> [Exercise details] For this exercise, copy each line of the records that contains the word "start".

> [Records supplied]
=====

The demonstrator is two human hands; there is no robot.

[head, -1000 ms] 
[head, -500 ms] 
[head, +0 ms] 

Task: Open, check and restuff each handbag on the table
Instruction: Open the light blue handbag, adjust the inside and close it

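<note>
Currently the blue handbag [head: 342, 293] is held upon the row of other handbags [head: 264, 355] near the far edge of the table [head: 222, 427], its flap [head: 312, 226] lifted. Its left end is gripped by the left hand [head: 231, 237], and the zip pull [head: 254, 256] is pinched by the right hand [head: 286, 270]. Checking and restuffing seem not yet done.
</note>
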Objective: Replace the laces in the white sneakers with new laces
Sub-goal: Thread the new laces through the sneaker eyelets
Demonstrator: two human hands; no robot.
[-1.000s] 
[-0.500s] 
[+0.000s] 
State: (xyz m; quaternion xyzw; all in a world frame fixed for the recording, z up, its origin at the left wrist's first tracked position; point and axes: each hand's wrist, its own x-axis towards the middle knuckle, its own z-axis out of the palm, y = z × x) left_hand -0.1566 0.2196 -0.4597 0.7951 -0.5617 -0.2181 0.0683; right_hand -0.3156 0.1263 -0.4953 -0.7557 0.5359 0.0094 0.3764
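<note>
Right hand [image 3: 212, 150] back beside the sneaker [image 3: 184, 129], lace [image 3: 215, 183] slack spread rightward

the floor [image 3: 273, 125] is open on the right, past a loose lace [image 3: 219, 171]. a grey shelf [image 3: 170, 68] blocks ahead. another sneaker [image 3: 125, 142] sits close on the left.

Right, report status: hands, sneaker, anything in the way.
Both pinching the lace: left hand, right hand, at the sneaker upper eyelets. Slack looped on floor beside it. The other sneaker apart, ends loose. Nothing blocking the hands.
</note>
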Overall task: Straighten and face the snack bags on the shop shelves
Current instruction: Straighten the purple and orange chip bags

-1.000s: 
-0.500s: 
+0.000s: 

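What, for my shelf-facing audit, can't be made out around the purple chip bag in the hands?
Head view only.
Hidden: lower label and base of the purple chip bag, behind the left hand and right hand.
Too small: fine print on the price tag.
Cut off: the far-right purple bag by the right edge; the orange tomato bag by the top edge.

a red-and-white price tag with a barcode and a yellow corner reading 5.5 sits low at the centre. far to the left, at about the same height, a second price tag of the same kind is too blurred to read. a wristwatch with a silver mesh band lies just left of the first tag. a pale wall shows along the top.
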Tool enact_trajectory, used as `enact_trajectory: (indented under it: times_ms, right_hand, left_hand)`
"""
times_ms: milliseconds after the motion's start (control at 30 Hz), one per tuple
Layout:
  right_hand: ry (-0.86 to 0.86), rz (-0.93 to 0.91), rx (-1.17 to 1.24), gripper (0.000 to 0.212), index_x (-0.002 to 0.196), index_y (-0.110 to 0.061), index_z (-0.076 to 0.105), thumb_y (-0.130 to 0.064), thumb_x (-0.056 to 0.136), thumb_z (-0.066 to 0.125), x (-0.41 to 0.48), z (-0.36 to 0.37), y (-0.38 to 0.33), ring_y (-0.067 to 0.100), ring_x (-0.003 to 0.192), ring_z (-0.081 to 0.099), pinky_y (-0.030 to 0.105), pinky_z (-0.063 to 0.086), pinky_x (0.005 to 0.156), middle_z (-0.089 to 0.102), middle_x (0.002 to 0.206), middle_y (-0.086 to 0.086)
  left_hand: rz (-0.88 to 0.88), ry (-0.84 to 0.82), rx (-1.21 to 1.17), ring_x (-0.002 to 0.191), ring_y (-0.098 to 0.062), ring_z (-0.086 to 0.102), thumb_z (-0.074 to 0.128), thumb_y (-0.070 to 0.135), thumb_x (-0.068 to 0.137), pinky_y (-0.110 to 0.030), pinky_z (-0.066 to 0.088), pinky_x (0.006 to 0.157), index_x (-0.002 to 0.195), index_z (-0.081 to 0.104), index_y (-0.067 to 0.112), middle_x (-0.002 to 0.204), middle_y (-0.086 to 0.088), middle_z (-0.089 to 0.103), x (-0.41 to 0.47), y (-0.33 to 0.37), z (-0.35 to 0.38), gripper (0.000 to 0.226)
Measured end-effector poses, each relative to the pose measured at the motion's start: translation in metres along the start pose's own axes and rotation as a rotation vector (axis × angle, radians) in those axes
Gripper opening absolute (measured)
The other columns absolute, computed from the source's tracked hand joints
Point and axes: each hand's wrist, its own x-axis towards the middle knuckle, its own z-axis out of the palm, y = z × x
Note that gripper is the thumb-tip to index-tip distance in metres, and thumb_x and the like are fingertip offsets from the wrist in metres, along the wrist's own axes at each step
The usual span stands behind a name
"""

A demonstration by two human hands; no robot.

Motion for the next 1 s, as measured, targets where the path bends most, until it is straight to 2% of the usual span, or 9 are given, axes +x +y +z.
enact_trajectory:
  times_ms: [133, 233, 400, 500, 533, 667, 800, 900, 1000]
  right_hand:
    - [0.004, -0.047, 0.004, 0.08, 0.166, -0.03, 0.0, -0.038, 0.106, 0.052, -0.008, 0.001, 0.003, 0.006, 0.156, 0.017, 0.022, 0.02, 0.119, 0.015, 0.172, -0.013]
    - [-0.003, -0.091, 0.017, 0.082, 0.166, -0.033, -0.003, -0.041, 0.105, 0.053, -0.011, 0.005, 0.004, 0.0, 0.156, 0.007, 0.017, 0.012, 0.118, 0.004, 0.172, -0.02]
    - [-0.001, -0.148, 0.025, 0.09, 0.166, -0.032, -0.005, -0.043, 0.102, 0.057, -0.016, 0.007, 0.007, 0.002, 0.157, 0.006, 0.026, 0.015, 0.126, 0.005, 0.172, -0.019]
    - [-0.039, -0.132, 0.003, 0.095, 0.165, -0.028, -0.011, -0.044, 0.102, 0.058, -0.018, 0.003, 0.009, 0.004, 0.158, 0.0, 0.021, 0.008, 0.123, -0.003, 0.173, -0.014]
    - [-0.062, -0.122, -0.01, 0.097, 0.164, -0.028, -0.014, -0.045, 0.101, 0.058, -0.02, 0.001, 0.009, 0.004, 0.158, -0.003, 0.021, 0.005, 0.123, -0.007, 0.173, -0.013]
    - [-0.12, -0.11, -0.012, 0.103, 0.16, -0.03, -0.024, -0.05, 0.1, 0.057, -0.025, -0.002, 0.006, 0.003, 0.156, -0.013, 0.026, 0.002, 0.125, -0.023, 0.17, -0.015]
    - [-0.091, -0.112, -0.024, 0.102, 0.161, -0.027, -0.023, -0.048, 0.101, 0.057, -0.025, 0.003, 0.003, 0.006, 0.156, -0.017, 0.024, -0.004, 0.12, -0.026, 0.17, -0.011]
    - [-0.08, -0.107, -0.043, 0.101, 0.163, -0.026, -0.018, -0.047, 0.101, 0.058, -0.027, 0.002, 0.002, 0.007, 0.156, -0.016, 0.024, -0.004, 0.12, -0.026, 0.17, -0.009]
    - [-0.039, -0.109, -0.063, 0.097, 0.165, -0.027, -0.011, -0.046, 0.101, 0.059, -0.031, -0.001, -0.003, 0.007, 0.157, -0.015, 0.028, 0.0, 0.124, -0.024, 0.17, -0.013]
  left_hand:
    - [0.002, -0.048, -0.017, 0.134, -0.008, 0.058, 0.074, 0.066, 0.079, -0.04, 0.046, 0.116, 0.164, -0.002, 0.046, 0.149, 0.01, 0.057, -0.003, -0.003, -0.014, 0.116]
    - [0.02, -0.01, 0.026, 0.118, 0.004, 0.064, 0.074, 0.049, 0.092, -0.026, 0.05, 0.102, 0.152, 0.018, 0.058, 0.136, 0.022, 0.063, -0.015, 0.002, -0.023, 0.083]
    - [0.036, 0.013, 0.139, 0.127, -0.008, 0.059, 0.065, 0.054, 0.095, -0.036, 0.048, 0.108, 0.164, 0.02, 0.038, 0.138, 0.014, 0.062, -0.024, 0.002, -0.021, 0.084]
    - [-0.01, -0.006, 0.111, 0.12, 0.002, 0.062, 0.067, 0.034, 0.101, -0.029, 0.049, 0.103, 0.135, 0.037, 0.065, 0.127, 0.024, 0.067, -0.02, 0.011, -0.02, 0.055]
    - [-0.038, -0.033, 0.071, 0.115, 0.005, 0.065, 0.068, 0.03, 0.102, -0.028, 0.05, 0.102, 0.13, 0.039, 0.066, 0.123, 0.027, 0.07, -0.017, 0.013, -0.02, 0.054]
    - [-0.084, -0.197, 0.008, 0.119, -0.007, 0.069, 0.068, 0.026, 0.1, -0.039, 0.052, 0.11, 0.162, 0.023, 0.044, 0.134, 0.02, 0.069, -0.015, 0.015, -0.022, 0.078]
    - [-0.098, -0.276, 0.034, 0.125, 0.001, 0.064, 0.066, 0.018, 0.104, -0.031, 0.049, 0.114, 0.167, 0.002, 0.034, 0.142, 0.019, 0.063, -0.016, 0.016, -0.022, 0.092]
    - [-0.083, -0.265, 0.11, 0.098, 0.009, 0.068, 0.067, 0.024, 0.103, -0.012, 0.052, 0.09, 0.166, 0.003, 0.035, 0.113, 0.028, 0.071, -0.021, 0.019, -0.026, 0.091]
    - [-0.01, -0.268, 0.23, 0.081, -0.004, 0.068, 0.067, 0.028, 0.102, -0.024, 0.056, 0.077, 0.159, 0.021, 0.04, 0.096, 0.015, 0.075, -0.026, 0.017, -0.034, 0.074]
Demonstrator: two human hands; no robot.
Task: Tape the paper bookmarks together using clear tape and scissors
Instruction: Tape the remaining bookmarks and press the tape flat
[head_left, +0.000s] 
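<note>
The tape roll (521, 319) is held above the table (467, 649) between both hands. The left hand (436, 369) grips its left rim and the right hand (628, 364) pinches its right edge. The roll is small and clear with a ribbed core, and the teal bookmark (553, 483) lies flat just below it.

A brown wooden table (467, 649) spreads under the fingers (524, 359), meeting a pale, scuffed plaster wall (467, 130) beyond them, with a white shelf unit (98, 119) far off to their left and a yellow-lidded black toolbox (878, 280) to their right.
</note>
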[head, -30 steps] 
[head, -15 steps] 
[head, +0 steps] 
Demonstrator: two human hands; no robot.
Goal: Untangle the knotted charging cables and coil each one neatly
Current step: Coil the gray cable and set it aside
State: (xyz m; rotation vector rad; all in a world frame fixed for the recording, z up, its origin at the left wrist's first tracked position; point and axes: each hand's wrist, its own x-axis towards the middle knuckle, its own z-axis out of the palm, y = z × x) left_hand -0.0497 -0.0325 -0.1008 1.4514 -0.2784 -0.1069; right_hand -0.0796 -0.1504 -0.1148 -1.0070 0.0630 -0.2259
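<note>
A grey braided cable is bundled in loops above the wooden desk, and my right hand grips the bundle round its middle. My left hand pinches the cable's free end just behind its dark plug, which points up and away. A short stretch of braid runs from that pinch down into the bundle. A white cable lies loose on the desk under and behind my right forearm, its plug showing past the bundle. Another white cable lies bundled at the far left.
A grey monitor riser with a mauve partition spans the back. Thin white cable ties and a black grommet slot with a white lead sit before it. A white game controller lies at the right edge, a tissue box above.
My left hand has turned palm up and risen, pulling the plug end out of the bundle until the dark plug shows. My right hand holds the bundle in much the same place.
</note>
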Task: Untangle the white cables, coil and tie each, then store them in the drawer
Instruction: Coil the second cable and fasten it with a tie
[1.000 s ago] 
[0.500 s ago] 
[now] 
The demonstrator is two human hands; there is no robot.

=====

> [Exercise response]
times_ms: milliseconds after the motion's start (control at 30 Hz), one per tuple
Measured end-effector poses, each relative to the pose measured at the motion's start: translation in metres along the start pose's own axes and rotation as a rotation vector (axis × angle, radians) in those axes

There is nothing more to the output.